WORK ORDER:
Will you quote only the lines starting at the one that contains "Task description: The" and ending with the last line of the listing below, inclusive?
[Start of section]
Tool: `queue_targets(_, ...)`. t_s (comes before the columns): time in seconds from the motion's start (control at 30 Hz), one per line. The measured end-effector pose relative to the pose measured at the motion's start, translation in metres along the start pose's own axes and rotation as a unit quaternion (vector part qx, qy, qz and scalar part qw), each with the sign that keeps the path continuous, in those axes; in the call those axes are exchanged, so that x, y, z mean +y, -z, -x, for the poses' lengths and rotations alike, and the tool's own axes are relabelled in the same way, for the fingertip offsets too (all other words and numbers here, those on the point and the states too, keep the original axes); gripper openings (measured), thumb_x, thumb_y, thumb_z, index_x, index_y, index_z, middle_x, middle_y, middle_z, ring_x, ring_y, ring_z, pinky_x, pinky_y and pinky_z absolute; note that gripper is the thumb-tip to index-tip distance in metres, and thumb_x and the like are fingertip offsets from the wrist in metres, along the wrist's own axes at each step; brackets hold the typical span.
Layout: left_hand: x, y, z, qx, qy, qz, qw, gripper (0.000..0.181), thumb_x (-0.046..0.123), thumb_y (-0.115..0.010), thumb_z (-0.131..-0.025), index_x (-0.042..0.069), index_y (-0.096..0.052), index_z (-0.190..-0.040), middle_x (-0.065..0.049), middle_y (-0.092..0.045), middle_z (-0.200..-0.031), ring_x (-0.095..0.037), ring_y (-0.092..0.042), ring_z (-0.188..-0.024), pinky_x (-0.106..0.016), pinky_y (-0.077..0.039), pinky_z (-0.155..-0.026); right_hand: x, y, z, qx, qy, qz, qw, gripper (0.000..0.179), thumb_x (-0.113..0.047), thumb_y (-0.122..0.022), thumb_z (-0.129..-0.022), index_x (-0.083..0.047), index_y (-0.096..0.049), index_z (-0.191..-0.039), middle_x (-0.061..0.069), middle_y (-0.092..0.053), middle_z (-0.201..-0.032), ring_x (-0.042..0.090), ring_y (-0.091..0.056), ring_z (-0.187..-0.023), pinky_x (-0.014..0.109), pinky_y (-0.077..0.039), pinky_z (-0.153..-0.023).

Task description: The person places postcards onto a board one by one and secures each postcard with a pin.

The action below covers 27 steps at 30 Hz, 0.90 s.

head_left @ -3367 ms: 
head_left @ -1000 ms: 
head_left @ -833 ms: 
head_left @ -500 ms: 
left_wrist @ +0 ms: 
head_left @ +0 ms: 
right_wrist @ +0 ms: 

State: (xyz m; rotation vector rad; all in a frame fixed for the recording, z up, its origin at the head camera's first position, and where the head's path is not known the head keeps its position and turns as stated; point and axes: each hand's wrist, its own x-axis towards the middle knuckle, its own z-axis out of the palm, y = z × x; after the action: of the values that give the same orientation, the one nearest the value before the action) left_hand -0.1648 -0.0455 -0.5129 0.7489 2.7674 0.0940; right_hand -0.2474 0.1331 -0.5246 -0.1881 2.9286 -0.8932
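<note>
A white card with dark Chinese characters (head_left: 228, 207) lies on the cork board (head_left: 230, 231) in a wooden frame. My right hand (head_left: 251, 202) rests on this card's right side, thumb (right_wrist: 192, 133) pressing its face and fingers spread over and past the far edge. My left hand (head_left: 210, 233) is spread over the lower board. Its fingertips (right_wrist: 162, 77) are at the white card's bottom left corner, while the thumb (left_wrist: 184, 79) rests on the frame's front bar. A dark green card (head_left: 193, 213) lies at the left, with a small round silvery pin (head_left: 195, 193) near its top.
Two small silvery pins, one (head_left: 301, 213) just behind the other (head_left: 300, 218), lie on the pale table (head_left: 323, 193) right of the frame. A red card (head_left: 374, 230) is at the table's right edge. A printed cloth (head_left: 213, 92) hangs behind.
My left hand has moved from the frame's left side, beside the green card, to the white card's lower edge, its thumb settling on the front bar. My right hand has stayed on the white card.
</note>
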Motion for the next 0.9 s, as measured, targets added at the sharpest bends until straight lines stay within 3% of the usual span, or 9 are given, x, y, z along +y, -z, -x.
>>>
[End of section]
ANSWER TO THE EXERCISE:
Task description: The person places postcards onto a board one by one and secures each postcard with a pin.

The action below covers 27 steps at 30 Hz, 0.90 s.

head_left @ -3367 ms: 
head_left @ -1000 ms: 
head_left @ -833 ms: 
head_left @ -500 ms: 
left_wrist @ +0 ms: 
head_left @ +0 ms: 
right_wrist @ +0 ms: 

State: (xyz m; rotation vector rad; all in a frame fixed for the recording, z up, its origin at the head camera's first position, and where the head's path is not known the head keeps its position and turns as stated; point and axes: each hand's wrist, its own x-axis towards the middle knuckle, its own z-axis out of the palm, y = z × x; after the action: of the values that give the same orientation, the one nearest the value before the action) left_hand -0.1648 -0.0455 -0.5129 0.7489 2.7674 0.0940; right_hand -0.2474 0.1331 -0.5246 -0.1881 2.9286 -0.8932
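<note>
A white card with dark Chinese characters (head_left: 228, 207) lies on the cork board (head_left: 230, 231) in a wooden frame. My right hand (head_left: 251, 202) rests on this card's right side, thumb (right_wrist: 192, 133) pressing its face and fingers spread over and past the far edge. My left hand (head_left: 210, 233) is spread over the lower board. Its fingertips (right_wrist: 162, 77) are at the white card's bottom left corner, while the thumb (left_wrist: 184, 79) rests on the frame's front bar. A dark green card (head_left: 193, 213) lies at the left, with a small round silvery pin (head_left: 195, 193) near its top.
Two small silvery pins, one (head_left: 301, 213) just behind the other (head_left: 300, 218), lie on the pale table (head_left: 323, 193) right of the frame. A red card (head_left: 374, 230) is at the table's right edge. A printed cloth (head_left: 213, 92) hangs behind.
My left hand has moved from the frame's left side, beside the green card, to the white card's lower edge, its thumb settling on the front bar. My right hand has stayed on the white card.
</note>
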Motion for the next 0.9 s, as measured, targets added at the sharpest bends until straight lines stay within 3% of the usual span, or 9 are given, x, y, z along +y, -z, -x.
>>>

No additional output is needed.